Кроме того, по закону было установлено, что муж имеет полное право не только на имущество, но и на личность своей супруги. На практике это означало, что «под полным контролем мужа была не только собственность жены, но и ее передвижения. Например, замужняя женщина не должна праздно слоняться по улицам, и если она это делает, муж имеет право запереть ее» [23].
Недееспособность женщины выражалась и в отсутствии права опеки над своими детьми. В случае расставания супругов дети оставались с отцом. Расторжение брака представляло собой длительный и сложный процесс для обоих, но положение мужа было более выгодным.
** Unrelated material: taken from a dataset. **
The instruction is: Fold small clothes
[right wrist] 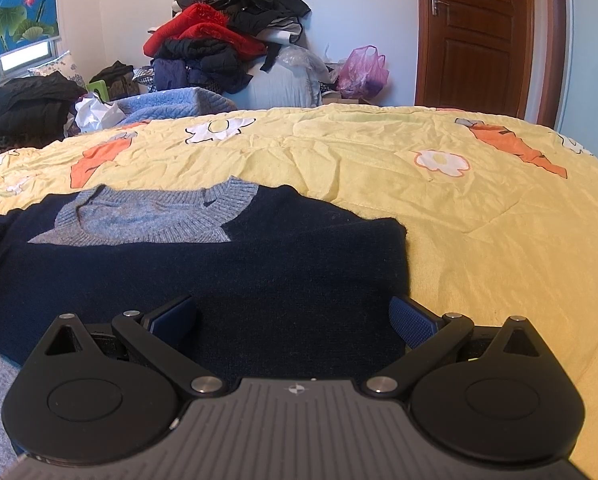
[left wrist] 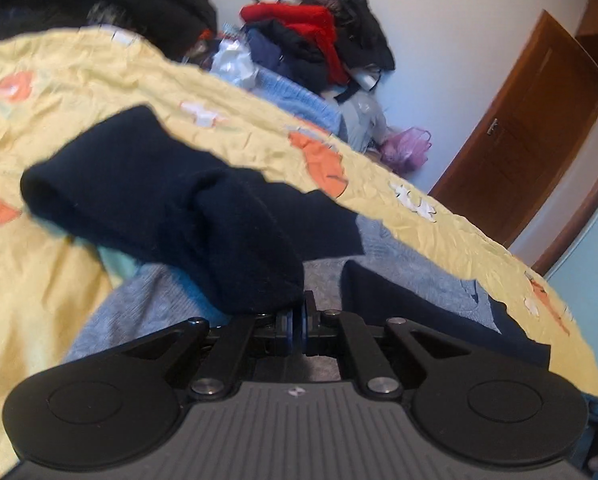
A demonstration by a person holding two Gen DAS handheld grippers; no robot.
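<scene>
A navy sweater (right wrist: 219, 264) with a grey knit collar (right wrist: 155, 216) lies flat on the yellow bedspread (right wrist: 419, 208). My right gripper (right wrist: 293, 316) is open, its blue pads (right wrist: 413, 320) spread just above the sweater's near right part, holding nothing. My left gripper (left wrist: 299, 312) is shut on the sweater's navy sleeve (left wrist: 171, 200), which hangs lifted and folded over the grey part of the garment (left wrist: 399, 252).
A pile of red, black and blue clothes (right wrist: 219, 40) is stacked by the far wall. A pink plastic bag (right wrist: 363, 68) sits beside it. A wooden door (right wrist: 479, 32) is at the right. Dark clothes (right wrist: 23, 108) lie at the far left.
</scene>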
Суд мог дать разрешение только на разъезд супругов, но для развода требовалось принятие специального парламентского акта, что делало его доступным для немногих представителей высшего класса. Инициаторами развода практически всегда выступали мужчины, которым было достаточно предъявить доказательство неверности жены. Причем жена не имела права защищать себя и доказывать ложность обвинений. Фактически замужняя женщина могла рассчитывать только на получение разрешения о раздельном проживании, но и это была долгая и унизительная процедура. Как писала К. Нортон, «если жена требует по суду разрешения на разъезд с мужем на основании жестокого обращения, это должна быть жестокость, „угрожающая жизни или приведшая к членовредительству“, если она однажды простила его оскорбления, она не может позже ссылаться на них» [24]. Судебные разбирательства такого рода были немногочисленными, поскольку могли нанести вред репутации женщины из среднего класса, а для представительниц более низших слоев они были малодоступны. Без решения суда о разъезде закон обязывал женщину вернуться к мужу и возлагал ответственность на родственников, принимающих у себя оставившую семью жену. Известная суфражистка Тереза Биллингтон-Крейг описывала в мемуарах судьбу своей матери, которая, будучи выданной по настоянию родных замуж за нелюбимого человека, пыталась оставить супруга через несколько лет брака и поселиться с четырьмя незамужними тетками по материнской линии. «Но, любя ее и сочувствуя ей в этом несчастье, они отослали ее назад, обливаясь слезами, поскольку были слишком религиозны и слишком законопослушны, чтобы противодействовать давлению семьи и закона» [25].
Однако над обычным правом стояло так называемое право справедливости (Equity). Оно защищало права собственности женщины, отнятые у нее обычным правом. Инициатор одного из законопроектов о собственности замужних женщин Рассел Гурне отмечал в палате общин: «Мы имеем две совершенно разные системы, основанные на противоположных правовых принципах, администрируемые судами равной юрисдикции. В то время как суды обычного права игнорируют все права собственности замужних женщин, они признаются и даже поощряются судами справедливости» [26]. Право справедливости предусматривало защиту собственности наследниц путем заключения брачных контрактов по инициативе любого из ее родственников мужского пола, их подписание одобрялось судами справедливости. Брачные соглашения позволяли выделить часть собственности женщины в особый фонд, управляемый опекунами с учетом ее пожеланий. Вместе с тем такая возможность была доступна только богатым, поскольку практика брачных контрактов не распространялась на наследства менее 200 фунтов. Это означало, что около 800 тыс. женщин, наследующих меньшие суммы, не могли воспользоваться этим правом, не говоря уже о женщинах из рабочих слоев [27]. Фактически брачные договоры защищали в большей степени собственность семьи, из которой происходила женщина, нежели ее личные права. Это выражалось и в том, что данные соглашения не распространялись на ее заработки и не могли расширить ее личные права в браке. В результате, даже в случае заключения брачного договора, жена, хоть и сохраняла некоторые права на собственность, оставалась под полным контролем и опекой мужа.
Вред, наносимый женщинам существующим законодательством, заключался не только в том, что их обделяли правами, – в той же степени они были лишены обязанностей. Женщина не отвечала перед законом за свои поступки, в частности, мужья несли ответственность своим имуществом за долги жен, даже сделанные до брака. Возможно, в ряде случаев это могло дать женщине определенные преимущества, но в целом, с точки зрения закона, замужняя женщина ставилась в один ряд с преступниками, умственно неполноценными и детьми, чья дееспособность была ограничена.